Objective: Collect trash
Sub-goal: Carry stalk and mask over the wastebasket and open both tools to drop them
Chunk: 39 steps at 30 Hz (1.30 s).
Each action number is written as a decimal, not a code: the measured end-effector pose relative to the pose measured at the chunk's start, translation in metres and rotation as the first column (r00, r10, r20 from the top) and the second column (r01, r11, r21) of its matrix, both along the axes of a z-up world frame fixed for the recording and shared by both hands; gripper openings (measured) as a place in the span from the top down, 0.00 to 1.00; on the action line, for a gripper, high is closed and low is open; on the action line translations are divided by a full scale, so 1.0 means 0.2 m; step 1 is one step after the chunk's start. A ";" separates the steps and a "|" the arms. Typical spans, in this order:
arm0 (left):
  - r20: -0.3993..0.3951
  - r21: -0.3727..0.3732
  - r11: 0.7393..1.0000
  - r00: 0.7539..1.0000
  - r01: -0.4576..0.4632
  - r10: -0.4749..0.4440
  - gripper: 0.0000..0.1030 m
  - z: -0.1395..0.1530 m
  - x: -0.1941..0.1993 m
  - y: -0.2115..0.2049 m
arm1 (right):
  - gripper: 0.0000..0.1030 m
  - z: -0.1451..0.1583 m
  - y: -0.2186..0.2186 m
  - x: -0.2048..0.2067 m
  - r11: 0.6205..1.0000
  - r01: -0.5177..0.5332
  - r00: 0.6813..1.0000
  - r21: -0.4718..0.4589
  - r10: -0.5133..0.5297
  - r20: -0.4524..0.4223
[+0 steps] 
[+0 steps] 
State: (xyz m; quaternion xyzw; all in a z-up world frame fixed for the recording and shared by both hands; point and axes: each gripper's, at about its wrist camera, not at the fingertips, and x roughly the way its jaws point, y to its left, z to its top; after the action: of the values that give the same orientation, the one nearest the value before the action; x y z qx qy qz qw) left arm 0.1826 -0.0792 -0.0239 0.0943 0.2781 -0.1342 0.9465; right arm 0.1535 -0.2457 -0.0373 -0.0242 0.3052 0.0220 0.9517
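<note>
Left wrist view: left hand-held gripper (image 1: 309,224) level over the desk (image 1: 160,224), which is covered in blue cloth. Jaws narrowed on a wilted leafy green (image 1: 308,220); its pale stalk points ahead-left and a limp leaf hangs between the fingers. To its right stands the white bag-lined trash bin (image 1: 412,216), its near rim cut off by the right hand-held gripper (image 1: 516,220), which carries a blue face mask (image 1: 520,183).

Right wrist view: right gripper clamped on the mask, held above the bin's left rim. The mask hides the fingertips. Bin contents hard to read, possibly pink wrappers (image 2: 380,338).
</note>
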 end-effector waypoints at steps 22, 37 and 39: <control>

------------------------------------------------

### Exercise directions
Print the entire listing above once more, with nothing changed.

### Answer to this problem
Objective: Collect trash
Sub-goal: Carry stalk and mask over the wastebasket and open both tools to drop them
Chunk: 39 steps at 30 Hz (1.30 s).
Each action number is written as a decimal, not a code: the measured end-effector pose relative to the pose measured at the chunk's start, translation in metres and rotation as the first column (r00, r10, r20 from the top) and the second column (r01, r11, r21) of its matrix, both along the axes of a z-up world frame fixed for the recording and shared by both hands; gripper openings (measured) as a place in the span from the top down, 0.00 to 1.00; on the action line, for a gripper, high is closed and low is open; on the action line translations are divided by a full scale, so 1.0 means 0.2 m; step 1 is one step after the chunk's start. A ";" separates the steps and a "|" the arms. Typical spans, in this order:
arm0 (left):
  - r20: -0.3993..0.3951
  - r21: -0.3727..0.3732
  - r11: 0.7393..1.0000
  - r00: 0.7539..1.0000
  - r01: -0.4576..0.4632
  - r10: -0.4749..0.4440
  - gripper: 0.0000..0.1030 m
  - z: -0.1395..0.1530 m
  - x: -0.1941..0.1993 m
  - y: -0.2115..0.2049 m
arm1 (right):
  - gripper: 0.0000..0.1030 m
  - z: -0.1451..0.1583 m
  - y: -0.2186..0.2186 m
  - x: -0.2048..0.2067 m
  - r11: 0.6205..1.0000
  - r01: -0.5177..0.5332
  - r00: 0.6813..1.0000
  - r21: -0.4718..0.4589
  - r10: -0.5133..0.5297
  - r20: -0.4524..0.4223
[+0 steps] 
[+0 steps] 
State: (xyz m; quaternion xyzw; all in a z-up world frame fixed for the recording and shared by both hands; point and axes: each gripper's, at about its wrist camera, not at the fingertips, and x roughly the way its jaws point, y to its left, z to its top; after the action: of the values that give the same orientation, the one nearest the value before the action; x y z qx qy qz qw) left arm 0.1826 -0.0792 -0.0239 0.0943 0.2781 -0.1342 0.9465; right arm 0.1535 -0.2457 -0.0373 -0.0242 0.3052 0.0220 0.9517
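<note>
Left wrist view: left hand-held gripper (image 1: 309,224) level over the desk (image 1: 160,224), which is covered in blue cloth. Jaws narrowed on a wilted leafy green (image 1: 308,220); its pale stalk points ahead-left and a limp leaf hangs between the fingers. To its right stands the white bag-lined trash bin (image 1: 412,216), its near rim cut off by the right hand-held gripper (image 1: 516,220), which carries a blue face mask (image 1: 520,183).

Right wrist view: right gripper clamped on the mask, held above the bin's left rim. The mask hides the fingertips. Bin contents hard to read, possibly pink wrappers (image 2: 380,338).
</note>
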 end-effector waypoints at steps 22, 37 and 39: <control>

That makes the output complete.